3 Ingredients Robert Irvine Always Stocks In His Pantry - Exclusive

Ever wondered what professional chefs keep stocked in their kitchens? Not the fancy ingredients you'll find in high-end restaurants (we're looking at you, ancient, mysterious saffron). The everyday items they use for everything from a simple breakfast to an involved holiday meal. In an exclusive interview with Mashed, we asked Chef Robert Irvine of "Restaurant: Impossible" fame about the ingredients he always reaches for. "I'm very particular in the way I put things together and the spices and the herbs and the rubs that I use," says Irvine.

Salt and pepper are a chef's best friend, and Irvine is particular about his. "I do not use kosher salt or iodized salt. I use sea salt that's freshly ground." If you've ever wondered about the different types of salt and how to use them, take advice from a master chef. Sea salt has a subtle mineral flavor that distinguishes it from other varieties. By grinding the sea salt Irvine can control how it sprinkles, dissolves, and adds texture (or doesn't). 

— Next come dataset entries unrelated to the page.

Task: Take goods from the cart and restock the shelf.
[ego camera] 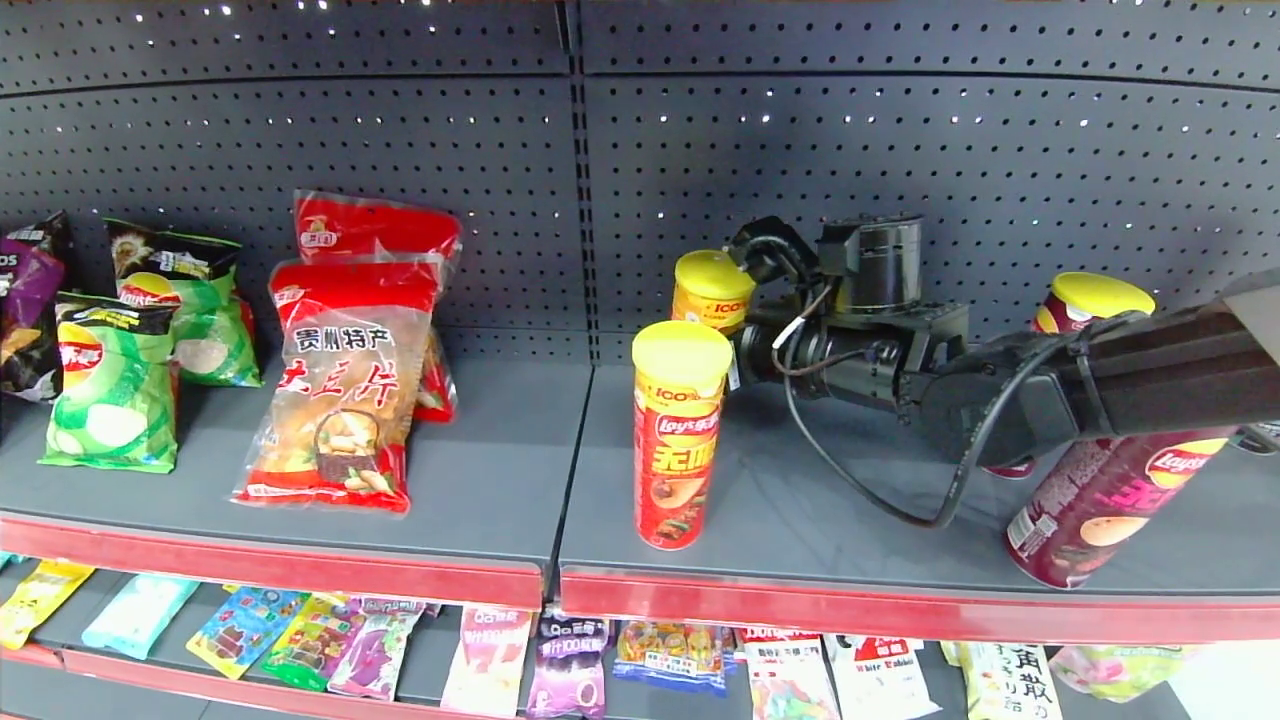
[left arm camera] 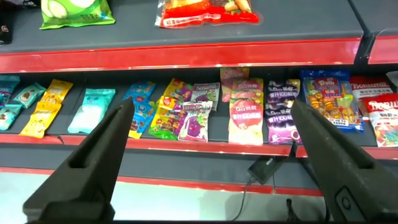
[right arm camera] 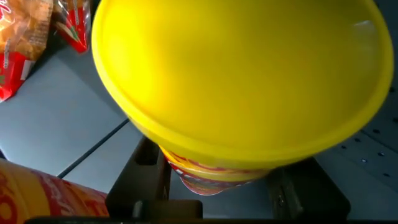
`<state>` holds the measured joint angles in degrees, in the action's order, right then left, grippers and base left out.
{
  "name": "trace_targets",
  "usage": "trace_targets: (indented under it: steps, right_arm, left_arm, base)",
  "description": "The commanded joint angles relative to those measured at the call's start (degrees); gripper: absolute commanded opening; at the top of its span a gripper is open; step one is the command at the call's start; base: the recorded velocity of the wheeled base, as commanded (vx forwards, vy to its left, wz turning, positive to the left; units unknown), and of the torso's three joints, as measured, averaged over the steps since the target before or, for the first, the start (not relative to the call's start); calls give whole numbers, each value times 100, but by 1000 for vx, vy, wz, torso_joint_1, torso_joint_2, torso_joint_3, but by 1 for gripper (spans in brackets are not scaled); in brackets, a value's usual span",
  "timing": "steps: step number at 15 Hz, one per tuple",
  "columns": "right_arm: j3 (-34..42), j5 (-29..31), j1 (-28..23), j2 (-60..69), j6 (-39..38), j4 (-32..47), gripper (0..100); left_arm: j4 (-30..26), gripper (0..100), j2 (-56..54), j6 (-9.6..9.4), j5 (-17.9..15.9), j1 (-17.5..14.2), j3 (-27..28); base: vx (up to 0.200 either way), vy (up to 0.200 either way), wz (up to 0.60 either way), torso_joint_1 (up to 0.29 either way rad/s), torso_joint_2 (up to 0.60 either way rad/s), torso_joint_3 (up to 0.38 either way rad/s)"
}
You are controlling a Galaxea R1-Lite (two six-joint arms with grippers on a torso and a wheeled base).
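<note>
shelf deck [ego camera: 480,500] grey with a red front lip, dark pegboard [ego camera: 1000,150] behind. right arm [ego camera: 1000,390] spans from the right edge across the deck. right gripper [ego camera: 738,345] meets the back can [ego camera: 711,288], yellow lid, near the pegboard. front can [ego camera: 680,450], red with a yellow lid, upright near the lip, covers the back can's lower part. maroon can [ego camera: 1100,500] tilted at right, its top behind the arm. another yellow-lidded can [ego camera: 1095,298] behind the arm. left bay: two red-topped clear bags [ego camera: 340,400], one behind the other; green chip bags [ego camera: 115,395]; purple bag [ego camera: 25,300] at the edge. lower shelf [ego camera: 150,676]: row of small sweet packets [ego camera: 490,660].
</note>
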<state>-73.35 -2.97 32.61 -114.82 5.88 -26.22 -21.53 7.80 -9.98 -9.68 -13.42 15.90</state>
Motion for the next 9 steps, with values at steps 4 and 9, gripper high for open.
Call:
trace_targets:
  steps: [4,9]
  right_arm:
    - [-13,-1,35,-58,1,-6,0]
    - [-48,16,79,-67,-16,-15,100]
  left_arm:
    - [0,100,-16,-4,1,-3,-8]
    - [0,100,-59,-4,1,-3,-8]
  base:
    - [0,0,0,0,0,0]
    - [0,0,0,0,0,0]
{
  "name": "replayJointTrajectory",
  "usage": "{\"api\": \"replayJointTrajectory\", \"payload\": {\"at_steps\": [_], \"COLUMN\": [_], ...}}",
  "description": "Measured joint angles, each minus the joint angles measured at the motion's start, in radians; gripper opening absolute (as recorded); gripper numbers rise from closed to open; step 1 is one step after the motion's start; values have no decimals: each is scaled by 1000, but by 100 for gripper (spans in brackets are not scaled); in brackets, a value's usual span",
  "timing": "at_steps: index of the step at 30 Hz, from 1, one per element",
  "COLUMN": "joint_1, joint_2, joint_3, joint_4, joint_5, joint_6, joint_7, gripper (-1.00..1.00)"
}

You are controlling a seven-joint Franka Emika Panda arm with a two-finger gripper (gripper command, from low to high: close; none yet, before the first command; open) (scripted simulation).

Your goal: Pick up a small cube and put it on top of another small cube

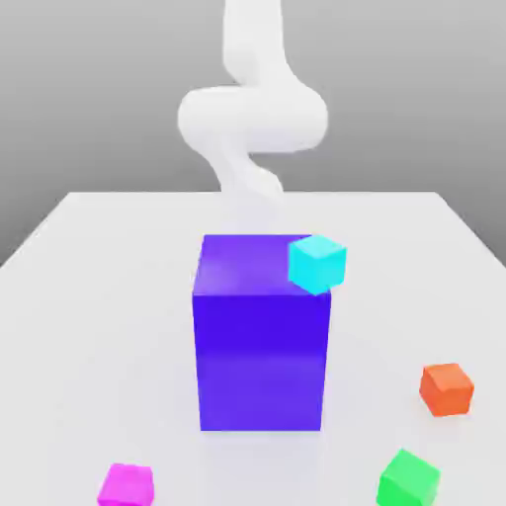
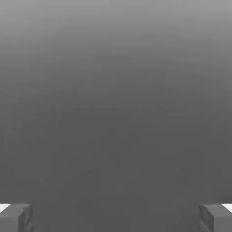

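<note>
A: What could go wrong from here, as we judge it?

B: The small cyan cube (image 1: 317, 263) sits at the corner of the large matte blue-violet block (image 1: 261, 334), on the exterior view's right of its top face. A descent slightly off centre could nudge it over the edge. The white robot arm (image 1: 251, 114) stands behind the block, so a low approach could also strike the block itself.

A: And the pincer?

B: In the hand view the gripper (image 2: 116, 217) has its two grey fingertips (image 2: 16, 217) spread wide apart, holding nothing, with plain grey between them.

A: How does the cube look?

B: Smooth, evenly coloured, sharp-edged, turned slightly askew to the block's sides. We expect flat faces that suit a parallel grip.

A: Possible targets?

B: On the white tabletop (image 1: 89, 296), a small orange cube (image 1: 447, 388), a small green cube (image 1: 408, 479) and a small magenta cube (image 1: 126, 485), each well apart from the others.
</note>
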Motion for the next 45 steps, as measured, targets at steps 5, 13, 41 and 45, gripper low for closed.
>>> {"api": "replayJointTrajectory", "payload": {"at_steps": [5, 13, 41, 45], "joint_1": [13, 21, -108, -79], "joint_2": [187, 477, 1211, 1086], "joint_3": [-55, -129, -125, -164], "joint_4": [-5, -14, 4, -24], "joint_5": [31, 90, 198, 149], "joint_6": [59, 150, 459, 364], "joint_7": [-53, -143, -317, -281], "gripper": [0, 0, -100, -100]}}
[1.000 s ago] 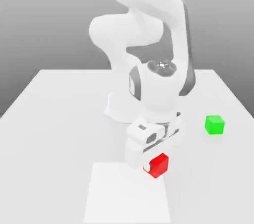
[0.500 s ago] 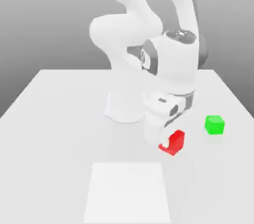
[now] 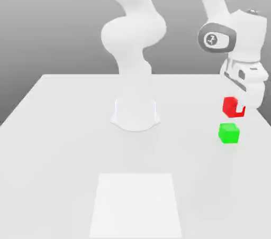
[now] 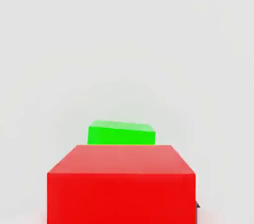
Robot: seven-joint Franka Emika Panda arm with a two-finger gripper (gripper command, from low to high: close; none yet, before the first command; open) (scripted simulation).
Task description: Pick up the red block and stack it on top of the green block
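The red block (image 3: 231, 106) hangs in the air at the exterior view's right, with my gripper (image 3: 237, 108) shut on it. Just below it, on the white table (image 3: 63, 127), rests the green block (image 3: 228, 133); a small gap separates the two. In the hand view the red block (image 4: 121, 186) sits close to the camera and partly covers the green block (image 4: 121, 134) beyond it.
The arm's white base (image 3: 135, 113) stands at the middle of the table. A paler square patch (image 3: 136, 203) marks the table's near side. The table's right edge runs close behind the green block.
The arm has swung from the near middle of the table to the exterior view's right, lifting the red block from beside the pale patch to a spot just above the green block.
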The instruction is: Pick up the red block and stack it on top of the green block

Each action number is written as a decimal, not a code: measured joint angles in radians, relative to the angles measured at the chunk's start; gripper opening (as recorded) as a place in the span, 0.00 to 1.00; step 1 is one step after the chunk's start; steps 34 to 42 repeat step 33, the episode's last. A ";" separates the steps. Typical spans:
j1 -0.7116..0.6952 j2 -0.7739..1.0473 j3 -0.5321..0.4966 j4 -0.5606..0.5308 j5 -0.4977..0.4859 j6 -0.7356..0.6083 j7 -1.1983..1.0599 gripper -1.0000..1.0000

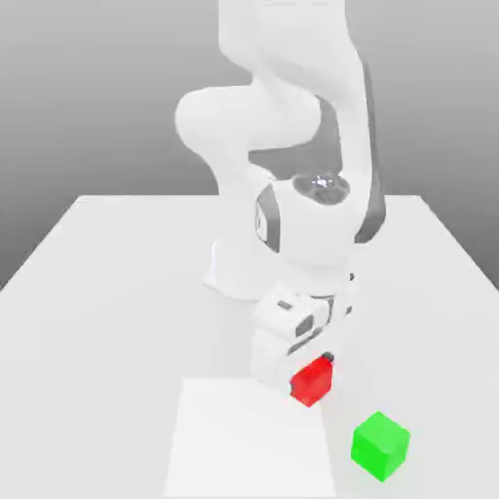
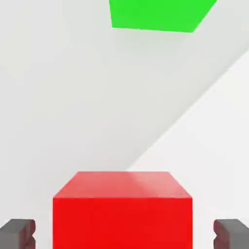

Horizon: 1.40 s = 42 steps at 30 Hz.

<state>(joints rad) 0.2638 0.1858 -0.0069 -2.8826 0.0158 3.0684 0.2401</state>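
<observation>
White robot arm (image 1: pixel 292 127)
Rounded white shells, dark grey bands at the joints, small dark marks on the hand (image 1: pixel 302 331).

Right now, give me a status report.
Gripper open, gap either side of red block. Red not yet on green. Nothing seen between the blocks.

Red block (image 2: pixel 122 221) between fingertips (image 2: pixel 17 234) — green block (image 2: pixel 160 14) apart from it — pale surface (image 2: pixel 73 97) beyond.

Green block (image 1: pixel 380 446) right of red block (image 1: pixel 312 381)
</observation>
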 joint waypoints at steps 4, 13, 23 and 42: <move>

Irvine is also picky about his pepper and only uses peppercorns that are freshly ground — never packaged pre-ground pepper. "Remember, peppercorns are supposed to be heated before you use them [to bring] out the essential oils of the peppercorn, and it completely tastes different," Irvine explains. He uses a coffee grinder to grind the peppercorns (which creates a little bit of heat to release those oils) and uses the ground pepper within a week before grinding again.

An alternative to olive oil

Olive oil may be the name on most peoples' lips, but according to Robert Irvine, it isn't the best choice for cooking. Olive oil has a relatively low smoke point (375 degrees Fahrenheit), and extra virgin olive oil has a pronounced flavor that can impact the final taste of your dish. Chef Irvine only uses olive oil for dressings, and instead opts for a more neutral oil when it is time to cook.

"I use grapeseed oil because of the higher [smoke point] and it has zero flavor," explains Irvine. That lack of flavor allows your other ingredients to shine through, which is particularly important for delicately flavored proteins like seafood. "So, if I have cooked with fish or shrimp or scallops, all I taste is the scallops instead of the bitterness of the olive oil." Grapeseed oil is made from — you guessed it — grape seeds, and has a smoke point of 420 to 445 degrees Fahrenheit, making it durable enough for searing, roasting, and grilling. It also has more vitamin E than olive oil, so it's a great addition to your kitchen. Irvine's most-used ingredients — salt, pepper, cooking oil — might be humble, but attention to detail can make a world of difference. Just ask one of our best and busiest chefs.